Wednesday, December 25, 2024
A Consumers Power Christmas
Happy Wednesday to all, and merry Christmas if you celebrate! Today, we'll party by looking at Christmas Recipes (Consumers Power Company, 1969).
I love the image of Santa cooking on his avocado-green stovetop. He's fancy, too, with the cutting-edge-for-1969 microwave above the range. I'm kind of worried that he might have blood splatter on the oven doors (both conventional and microwave). Maybe he was trying to inspire the holiday slasher movies that were still a few years away? Santa really was cutting-edge!
Okay, enough with the Santa slander... (I won't even mention his uncomfortable-looking and unsafe stirring method or the odd choice to put a huge, hot appliance in the middle of the room rather than, say, against a wall.) Let's look at some of the promised Christmas recipes. I was shocked to see that this small booklet (quite possibly distributed for free) from the late 1960s had color photos, so we're going to enjoy the meal recommended in those photos.

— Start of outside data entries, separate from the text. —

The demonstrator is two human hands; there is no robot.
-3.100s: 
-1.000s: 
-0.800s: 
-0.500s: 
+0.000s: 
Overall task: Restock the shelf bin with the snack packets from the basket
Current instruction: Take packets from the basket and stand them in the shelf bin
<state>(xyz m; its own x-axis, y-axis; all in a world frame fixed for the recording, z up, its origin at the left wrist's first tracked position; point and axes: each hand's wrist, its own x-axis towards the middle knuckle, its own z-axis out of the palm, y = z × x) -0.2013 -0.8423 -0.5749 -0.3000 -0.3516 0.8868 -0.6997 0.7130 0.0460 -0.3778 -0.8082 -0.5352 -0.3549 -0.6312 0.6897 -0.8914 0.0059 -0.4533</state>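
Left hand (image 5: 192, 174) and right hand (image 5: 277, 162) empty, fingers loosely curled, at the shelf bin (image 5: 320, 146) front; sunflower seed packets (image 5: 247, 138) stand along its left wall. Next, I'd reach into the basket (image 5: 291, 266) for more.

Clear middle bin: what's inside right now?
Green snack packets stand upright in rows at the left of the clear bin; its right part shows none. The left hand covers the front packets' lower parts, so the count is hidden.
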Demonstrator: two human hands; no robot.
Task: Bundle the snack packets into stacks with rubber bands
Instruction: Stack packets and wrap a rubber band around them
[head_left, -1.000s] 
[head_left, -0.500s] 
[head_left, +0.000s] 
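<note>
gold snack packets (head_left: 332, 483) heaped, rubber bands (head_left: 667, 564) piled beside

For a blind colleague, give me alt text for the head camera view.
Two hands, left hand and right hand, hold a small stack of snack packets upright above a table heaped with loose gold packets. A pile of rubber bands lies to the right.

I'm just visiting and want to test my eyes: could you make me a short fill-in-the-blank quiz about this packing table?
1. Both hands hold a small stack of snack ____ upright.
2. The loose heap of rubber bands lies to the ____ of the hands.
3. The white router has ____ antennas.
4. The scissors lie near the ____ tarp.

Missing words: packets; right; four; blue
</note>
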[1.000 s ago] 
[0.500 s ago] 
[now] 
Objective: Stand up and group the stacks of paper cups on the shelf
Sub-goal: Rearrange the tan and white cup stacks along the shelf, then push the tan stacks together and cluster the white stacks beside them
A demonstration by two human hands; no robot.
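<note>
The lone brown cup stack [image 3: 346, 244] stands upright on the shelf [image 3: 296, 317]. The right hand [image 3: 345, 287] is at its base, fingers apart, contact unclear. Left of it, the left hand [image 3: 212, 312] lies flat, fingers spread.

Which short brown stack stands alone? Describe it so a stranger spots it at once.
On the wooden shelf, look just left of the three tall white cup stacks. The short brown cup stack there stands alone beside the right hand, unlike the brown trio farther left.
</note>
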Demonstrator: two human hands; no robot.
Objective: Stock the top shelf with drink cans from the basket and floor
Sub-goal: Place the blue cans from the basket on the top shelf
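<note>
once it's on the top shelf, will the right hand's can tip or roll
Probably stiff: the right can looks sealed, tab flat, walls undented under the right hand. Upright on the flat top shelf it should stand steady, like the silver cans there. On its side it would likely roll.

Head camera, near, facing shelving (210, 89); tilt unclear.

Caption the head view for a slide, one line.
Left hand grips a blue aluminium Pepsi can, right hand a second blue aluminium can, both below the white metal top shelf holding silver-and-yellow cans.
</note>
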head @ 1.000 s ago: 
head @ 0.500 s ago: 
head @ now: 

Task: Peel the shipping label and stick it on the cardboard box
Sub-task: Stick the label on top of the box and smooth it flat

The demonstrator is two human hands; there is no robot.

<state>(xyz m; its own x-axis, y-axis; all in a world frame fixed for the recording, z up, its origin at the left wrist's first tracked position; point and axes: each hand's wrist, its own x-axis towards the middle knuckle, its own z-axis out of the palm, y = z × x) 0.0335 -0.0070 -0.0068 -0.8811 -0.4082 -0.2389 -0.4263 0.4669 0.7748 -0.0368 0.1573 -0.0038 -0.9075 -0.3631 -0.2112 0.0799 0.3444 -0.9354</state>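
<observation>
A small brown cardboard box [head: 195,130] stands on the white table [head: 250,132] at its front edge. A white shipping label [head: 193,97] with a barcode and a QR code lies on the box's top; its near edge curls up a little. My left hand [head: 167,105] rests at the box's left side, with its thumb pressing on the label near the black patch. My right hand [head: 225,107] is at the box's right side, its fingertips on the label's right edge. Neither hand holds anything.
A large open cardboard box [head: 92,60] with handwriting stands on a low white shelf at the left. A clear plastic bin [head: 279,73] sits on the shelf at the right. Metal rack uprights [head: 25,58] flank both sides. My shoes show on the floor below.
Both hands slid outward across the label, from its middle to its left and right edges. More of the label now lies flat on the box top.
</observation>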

We'll start out with the beverage, so heavenly it's apparently attended by an angel.
The yellow hue may suggest this is egg nog, but it's not! (The clump of orange rind floating in the middle is a clue to its identity...)
It's Citrus Punch with Frozen Orange Mold! (The rind is supposed to be a flower.) This concoction is basically fancied up orange-grapefruit juice. I wasn't sure what the connection to Christmas was, but maybe the angel is there to show the juice is kind of the same color as her hair? So, Christmas!
In any case, the main spread looks far more Christmassy.
On the left, we have Spicy Turkey Roll! It's a reminder that "spicy" used to mean something very different. Now, of course, it usually means heat from peppers, like habanero or jalapeno.
Then, it meant that the cook used at least one flavoring agent in addition to salt and pepper. In this case, that's barbecue sauce thinned out with wine or grape juice. So, sweet turkey!
The Dilly Beans in the middle look so cute with their pimento poinsettia!
They consist, rather unsurprisingly, mostly of green beans and dill seed, but alliums, parsley, lemon, and additional pimento brighten them up for the holiday table.
The Curried Fruit, as far as I am concerned, looks like a stomach ache waiting to happen.
Cans and cans of fruit (likely in heavy syrup if we're talking 1969!), plus 3/4-cup of additional brown sugar and a swad of red and green maraschino cherries to make it Christmassy... Instead of admitting it's just a casserole dish full of sugar, though, throw in a bit of curry powder and call it a side. That way, there's still room for a nice dessert the elves can use to warm up their hands.
At least, I think that is what's supposed to be going on in this picture. The elves see the flames in the middle of the pie and see a good opportunity to get their tiny hands warmer. Either that, or the red elf is trying not to barf on the mincemeat. It's kind of hard to tell what elves are up to.
Setting the Cranberry Mincemeat Pie aflame is a memorable way to end a meal... Even more so if it's accompanied by roast elf. (It's helpful to add a little savory to round out all the sweets in this meal.)
In any case, I hope you get to have something you love to eat today! I'll be enjoying "Pistachio Salad" with a family that readily admits that yes, it is actually a dessert.